36But they deceived Him with their mouth
         And lied to Him with their tongue.

37For their heart was not steadfast toward Him,
         Nor were they faithful in His covenant.

38But He, being compassionate, forgave their iniquity and did not destroy them;
         And often He restrained His anger
         And did not arouse all His wrath.

39Thus He remembered that they were but flesh,
         A wind that passes and does not return.

40How often they rebelled against Him in the wilderness
         And grieved Him in the desert!

41Again and again they tempted God,
         And pained the Holy One of Israel.
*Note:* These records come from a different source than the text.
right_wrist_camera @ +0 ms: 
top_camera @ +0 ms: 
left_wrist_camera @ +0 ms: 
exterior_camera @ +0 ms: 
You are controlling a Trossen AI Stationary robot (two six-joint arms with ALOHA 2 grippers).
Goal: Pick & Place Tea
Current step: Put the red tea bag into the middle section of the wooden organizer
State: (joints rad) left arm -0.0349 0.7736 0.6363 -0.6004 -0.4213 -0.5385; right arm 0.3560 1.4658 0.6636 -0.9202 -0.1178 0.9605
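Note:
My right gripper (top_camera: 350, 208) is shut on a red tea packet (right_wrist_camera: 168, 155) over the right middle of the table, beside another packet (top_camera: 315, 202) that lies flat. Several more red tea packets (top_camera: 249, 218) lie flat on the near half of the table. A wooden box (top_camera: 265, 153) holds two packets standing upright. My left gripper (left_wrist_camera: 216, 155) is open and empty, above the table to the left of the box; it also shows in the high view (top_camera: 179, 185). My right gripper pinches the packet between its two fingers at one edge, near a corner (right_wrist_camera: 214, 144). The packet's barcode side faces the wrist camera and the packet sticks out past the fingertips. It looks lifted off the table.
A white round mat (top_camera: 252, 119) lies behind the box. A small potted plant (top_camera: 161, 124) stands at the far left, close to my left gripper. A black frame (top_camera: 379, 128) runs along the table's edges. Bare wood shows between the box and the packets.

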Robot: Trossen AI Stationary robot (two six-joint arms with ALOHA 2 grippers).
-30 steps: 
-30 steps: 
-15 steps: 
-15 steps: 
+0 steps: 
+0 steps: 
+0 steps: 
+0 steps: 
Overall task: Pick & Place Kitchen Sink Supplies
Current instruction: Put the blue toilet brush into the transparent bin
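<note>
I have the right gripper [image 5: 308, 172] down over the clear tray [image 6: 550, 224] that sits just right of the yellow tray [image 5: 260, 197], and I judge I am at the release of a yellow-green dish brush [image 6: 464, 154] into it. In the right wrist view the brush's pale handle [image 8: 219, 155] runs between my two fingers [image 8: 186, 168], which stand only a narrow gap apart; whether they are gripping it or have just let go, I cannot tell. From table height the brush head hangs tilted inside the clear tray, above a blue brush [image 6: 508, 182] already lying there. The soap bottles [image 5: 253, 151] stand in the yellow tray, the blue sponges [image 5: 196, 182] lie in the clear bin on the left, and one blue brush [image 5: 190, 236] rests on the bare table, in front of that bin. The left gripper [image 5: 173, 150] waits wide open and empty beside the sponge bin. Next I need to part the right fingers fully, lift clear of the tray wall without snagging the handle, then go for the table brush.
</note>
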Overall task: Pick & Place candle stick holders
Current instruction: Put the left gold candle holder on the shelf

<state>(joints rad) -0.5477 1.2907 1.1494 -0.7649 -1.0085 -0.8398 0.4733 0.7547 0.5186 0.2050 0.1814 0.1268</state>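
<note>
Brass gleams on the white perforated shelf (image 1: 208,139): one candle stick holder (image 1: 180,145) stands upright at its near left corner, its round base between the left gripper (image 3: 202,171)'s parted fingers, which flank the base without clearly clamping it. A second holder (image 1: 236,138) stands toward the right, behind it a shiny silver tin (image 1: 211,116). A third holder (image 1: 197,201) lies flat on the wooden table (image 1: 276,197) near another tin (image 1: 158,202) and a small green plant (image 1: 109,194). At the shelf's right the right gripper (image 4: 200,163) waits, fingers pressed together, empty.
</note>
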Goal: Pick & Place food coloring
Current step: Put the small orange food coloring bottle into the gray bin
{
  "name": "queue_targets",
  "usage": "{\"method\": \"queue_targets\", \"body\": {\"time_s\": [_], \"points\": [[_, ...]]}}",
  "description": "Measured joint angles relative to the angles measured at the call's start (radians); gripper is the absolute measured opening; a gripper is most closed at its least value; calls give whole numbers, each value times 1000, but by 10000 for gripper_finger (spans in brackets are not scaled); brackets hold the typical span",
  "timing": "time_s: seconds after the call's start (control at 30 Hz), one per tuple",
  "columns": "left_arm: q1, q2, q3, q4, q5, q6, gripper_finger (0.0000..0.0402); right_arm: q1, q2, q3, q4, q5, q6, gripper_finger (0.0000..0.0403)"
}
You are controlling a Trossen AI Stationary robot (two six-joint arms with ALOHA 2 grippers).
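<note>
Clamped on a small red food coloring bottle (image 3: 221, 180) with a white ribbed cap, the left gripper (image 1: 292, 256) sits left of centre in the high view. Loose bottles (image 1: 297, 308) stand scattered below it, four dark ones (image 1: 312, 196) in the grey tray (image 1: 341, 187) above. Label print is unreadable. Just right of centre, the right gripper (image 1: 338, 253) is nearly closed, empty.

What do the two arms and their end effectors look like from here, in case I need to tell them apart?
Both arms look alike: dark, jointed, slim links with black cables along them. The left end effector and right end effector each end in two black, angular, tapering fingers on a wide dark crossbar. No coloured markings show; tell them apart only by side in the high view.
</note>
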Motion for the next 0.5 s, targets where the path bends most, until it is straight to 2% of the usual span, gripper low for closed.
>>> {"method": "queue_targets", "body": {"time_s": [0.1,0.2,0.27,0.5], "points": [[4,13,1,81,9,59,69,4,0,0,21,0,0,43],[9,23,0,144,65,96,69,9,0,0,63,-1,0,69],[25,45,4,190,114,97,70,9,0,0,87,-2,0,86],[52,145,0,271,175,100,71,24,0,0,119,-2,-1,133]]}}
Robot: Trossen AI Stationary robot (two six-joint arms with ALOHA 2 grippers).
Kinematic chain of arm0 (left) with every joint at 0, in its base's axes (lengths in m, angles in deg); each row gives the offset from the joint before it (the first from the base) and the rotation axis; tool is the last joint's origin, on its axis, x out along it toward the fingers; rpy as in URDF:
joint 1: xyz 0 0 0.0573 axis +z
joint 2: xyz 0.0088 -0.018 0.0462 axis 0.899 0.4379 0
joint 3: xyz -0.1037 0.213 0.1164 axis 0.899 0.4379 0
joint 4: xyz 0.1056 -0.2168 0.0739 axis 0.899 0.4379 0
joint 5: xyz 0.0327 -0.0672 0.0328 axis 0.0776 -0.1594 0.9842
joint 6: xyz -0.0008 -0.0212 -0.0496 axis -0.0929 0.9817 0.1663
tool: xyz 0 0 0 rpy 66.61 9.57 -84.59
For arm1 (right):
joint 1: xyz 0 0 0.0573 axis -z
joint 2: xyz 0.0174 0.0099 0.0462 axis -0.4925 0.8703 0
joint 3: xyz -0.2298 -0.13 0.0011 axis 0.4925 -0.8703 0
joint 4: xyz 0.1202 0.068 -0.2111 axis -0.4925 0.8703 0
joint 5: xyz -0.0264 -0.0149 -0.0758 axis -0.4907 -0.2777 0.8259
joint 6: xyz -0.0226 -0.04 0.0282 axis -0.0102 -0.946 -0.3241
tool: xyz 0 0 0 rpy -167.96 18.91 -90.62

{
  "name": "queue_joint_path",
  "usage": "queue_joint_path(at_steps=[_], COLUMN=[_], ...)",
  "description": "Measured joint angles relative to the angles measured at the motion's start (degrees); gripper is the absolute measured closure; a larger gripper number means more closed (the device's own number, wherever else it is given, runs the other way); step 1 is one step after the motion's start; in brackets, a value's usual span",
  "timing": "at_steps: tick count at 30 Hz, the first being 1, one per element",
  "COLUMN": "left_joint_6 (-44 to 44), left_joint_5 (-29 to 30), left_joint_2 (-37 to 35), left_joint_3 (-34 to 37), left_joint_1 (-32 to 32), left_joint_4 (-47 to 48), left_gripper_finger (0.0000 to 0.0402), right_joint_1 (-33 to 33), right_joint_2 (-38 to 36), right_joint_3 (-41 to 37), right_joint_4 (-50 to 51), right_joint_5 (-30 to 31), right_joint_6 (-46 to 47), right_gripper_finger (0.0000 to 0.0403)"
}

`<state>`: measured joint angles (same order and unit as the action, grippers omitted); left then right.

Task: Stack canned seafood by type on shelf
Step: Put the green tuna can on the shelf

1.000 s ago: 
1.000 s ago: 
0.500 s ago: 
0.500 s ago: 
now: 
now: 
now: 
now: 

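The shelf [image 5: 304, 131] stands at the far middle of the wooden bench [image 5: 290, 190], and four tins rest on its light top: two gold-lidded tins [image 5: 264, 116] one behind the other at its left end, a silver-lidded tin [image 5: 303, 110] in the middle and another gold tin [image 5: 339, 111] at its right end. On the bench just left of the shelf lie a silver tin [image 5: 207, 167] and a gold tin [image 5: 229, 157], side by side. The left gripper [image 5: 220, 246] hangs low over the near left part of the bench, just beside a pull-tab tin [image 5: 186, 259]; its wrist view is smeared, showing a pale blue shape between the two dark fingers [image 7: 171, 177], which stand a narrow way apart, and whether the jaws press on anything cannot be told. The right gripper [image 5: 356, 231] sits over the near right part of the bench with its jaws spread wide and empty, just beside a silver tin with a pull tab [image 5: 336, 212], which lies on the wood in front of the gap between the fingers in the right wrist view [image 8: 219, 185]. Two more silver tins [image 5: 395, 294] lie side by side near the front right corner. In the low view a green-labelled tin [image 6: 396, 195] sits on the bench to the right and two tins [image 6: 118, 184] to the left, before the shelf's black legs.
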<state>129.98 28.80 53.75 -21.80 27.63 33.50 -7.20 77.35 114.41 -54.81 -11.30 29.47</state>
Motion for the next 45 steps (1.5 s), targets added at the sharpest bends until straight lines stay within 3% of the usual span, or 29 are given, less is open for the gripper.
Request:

42They did not remember His power,
         The day when He redeemed them from the adversary,

43When He performed His signs in Egypt
         And His marvels in the field of Zoan,

44And turned their rivers to blood,
         And their streams, they could not drink.

45He sent among them swarms of flies which devoured them,
         And frogs which destroyed them.

46He gave also their crops to the grasshopper
         And the product of their labor to the locust.

47He destroyed their vines with hailstones
         And their sycamore trees with frost.

48He gave over their cattle also to the hailstones
         And their herds to bolts of lightning.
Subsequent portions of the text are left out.